Actually, it doesn’t matter what the cost is. If you are having to pump water from a lake 100 miles from you, and the lake was built in the recent decade rather than in the 1950s, then it is going to be very expensive. If the water is of a quality that requires above normal amounts of treatment (look up the word “brine” or “brackish), then it is going to cost more. If you move to a city that has charm promoted in the form of “beautiful hills” and terrain, don’t be surprised if your sewer bill is higher due to the dozens of lift stations as opposed to a city where wastewater gets to the treatment plant through gravity flow. Big difference.
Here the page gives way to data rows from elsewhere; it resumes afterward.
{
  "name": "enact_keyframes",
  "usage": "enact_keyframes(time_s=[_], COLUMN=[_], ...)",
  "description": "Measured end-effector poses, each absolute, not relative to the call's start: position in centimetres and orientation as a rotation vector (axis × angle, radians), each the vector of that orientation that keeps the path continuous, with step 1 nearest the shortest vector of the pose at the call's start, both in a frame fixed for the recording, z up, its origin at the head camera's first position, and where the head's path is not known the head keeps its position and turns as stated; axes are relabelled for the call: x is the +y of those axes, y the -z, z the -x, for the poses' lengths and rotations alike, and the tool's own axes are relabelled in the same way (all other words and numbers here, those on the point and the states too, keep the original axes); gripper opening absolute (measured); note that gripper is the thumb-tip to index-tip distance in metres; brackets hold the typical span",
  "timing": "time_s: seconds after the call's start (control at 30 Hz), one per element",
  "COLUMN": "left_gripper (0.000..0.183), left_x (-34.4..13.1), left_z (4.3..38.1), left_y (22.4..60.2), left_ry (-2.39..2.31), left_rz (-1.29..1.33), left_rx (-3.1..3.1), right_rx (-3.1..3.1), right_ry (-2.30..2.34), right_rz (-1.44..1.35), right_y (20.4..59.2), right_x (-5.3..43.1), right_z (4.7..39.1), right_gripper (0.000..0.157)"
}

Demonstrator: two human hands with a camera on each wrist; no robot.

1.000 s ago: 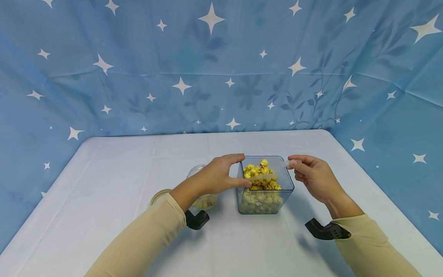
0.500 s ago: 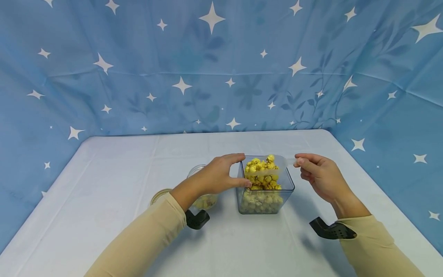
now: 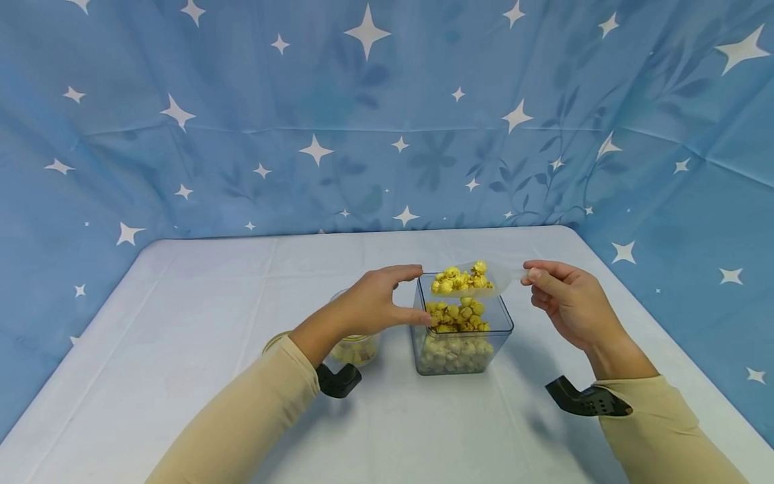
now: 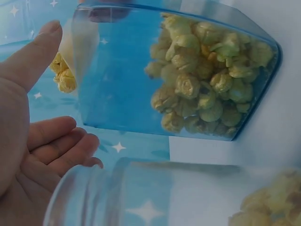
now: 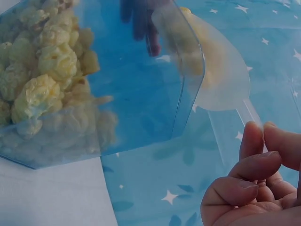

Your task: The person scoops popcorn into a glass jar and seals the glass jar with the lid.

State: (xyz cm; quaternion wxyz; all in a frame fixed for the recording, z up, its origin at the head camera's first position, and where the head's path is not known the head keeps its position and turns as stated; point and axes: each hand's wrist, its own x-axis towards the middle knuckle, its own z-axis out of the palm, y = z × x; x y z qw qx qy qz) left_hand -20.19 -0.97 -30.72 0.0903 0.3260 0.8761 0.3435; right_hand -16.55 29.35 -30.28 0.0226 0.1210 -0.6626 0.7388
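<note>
Inscriptions: no texts, labels, brands, numbers or signs could be read, in the grip or around it.

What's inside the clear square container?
Yellow popcorn, piled low in the container, with the loaded scoop above it. The pile's core is covered by outer pieces, so can't be seen.

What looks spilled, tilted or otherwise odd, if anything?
Nothing stands out: the clear bin stands upright, the scoop holds popcorn at the bin's mouth, and no spill shows. The left hand hides part of the jar in the head view.
</note>
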Motion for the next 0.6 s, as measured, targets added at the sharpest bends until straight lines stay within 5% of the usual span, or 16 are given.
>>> enact_keyframes(time_s=[0.6], left_gripper=[0.078], left_x=[-4.7], left_z=[19.5], left_y=[30.4], left_ry=[-1.298], left_rz=[-0.868], left_rx=[2.632], right_rx=[-1.969], right_ry=[-2.351], right_rz=[-0.519], right_y=[29.4], right_x=[26.9], right_z=[16.3], right_gripper=[0.016])
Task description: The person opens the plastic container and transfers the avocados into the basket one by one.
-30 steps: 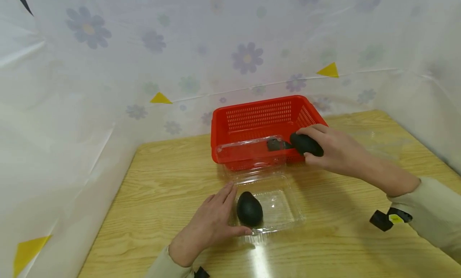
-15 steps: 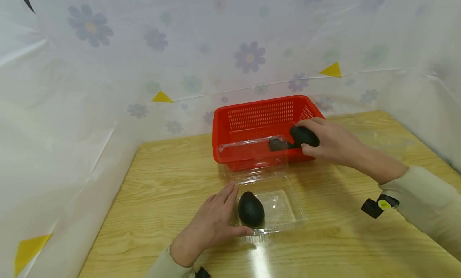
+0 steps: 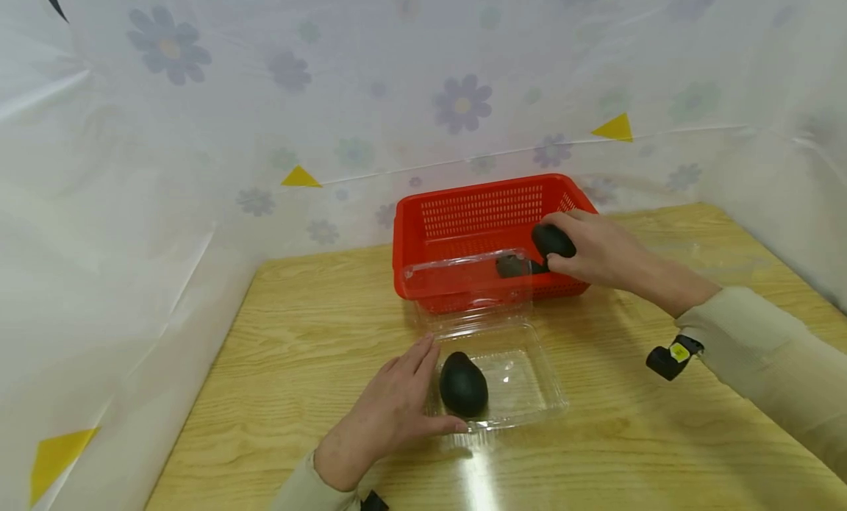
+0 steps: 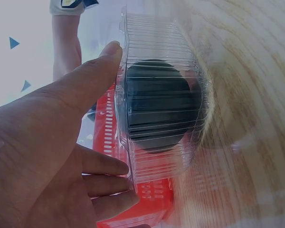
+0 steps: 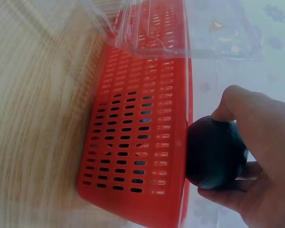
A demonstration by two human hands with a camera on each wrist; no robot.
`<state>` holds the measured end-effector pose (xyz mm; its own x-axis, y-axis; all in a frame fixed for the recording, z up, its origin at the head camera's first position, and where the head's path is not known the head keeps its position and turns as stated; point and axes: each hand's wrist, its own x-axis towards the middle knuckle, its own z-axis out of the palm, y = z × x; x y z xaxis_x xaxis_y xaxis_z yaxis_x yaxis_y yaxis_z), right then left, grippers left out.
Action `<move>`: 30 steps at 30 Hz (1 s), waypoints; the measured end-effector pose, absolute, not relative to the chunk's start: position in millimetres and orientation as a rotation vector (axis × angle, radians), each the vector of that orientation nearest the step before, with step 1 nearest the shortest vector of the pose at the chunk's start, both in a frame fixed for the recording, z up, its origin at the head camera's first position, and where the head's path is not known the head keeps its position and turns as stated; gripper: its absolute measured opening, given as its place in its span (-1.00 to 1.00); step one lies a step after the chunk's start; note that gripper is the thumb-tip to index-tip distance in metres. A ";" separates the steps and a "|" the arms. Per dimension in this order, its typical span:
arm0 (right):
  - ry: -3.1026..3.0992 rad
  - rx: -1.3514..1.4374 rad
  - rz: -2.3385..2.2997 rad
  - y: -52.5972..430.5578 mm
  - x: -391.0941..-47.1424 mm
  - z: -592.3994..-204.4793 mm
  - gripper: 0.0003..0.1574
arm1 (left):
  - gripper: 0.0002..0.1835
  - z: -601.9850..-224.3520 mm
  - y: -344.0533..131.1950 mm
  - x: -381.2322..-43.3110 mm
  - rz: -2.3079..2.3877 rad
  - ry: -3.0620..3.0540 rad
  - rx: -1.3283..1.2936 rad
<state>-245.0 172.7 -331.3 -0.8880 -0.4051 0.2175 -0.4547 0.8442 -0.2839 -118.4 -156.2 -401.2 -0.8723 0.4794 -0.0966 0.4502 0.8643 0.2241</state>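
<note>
My right hand (image 3: 602,252) grips a dark avocado (image 3: 553,240) at the right side of the red basket (image 3: 479,211); in the right wrist view the held avocado (image 5: 214,153) shows just past the basket's rim. Another dark avocado (image 3: 511,265) lies in the basket, seen through a clear lid. At the front stands an opened clear plastic clamshell box (image 3: 519,404), with one avocado (image 3: 463,384) at its left end. My left hand (image 3: 390,412) rests on the box's left side, fingers and thumb extended; in the left wrist view the thumb (image 4: 97,69) touches the rim.
The box's raised clear lid (image 3: 456,281) leans over the front of the basket. Wood-grain table (image 3: 317,334) lies beneath everything. A white flowered sheet (image 3: 370,92) with yellow triangles hangs behind and at the sides. A clear plastic piece (image 3: 708,265) lies at the right.
My right hand has moved back and to the left with the avocado, from over the front rim to farther over the basket. The left hand keeps its place on the box.
</note>
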 end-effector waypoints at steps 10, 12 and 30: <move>-2.928 0.644 0.486 172.2 -264.2 -335.5 -0.35 | 0.25 -400.4 -156.5 -115.8 0.289 2.889 0.727; -2.939 0.635 0.478 172.6 -268.0 -337.1 -0.34 | 0.25 -400.4 -156.9 -115.5 0.285 2.892 0.729; -2.952 0.681 0.248 166.8 -295.5 -346.3 -0.38 | 0.25 -397.9 -158.5 -110.4 0.275 2.894 0.728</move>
My municipal career started right after the Clean Water Act of 1972 was created. The sewer bill was a flat $2.00 a month, as I recall. Up until then the usual phrase was “the solution to pollution is dilution,” but you had to say it with a heavy emphasis on “di” in dilution to sound Texan. Treatment plant were actually by-passed during heavy rains with massive amounts of rainwater inflow and infiltration from aging or shoddy lines going straight into the streams. So, yes, my friend Maslow was correct, there are basic physiological needs that have to be met before we can have a viable community.

Safety.

Let’s face it. If we have to live every day worrying about getting killed or someone stealing our property, we have no focus other than staying home with a gun in our hands. It is easy for jokes to come forth on this one, but this is not a Redneck issue for most of us. Yet it is always on our mind or at least we get frightening reminders when we hear of a home-invasion crime that has occurred close to us. As you get older, this concern increases. So, you are not going to have a good life or a good community if you don’t feel safe. And to know that if you need help, the response is only a few minutes away. But it does cost money. In fact, a response time of 30 minutes for a serious crime call instead of 5 minutes might save tax dollars. Which do you want?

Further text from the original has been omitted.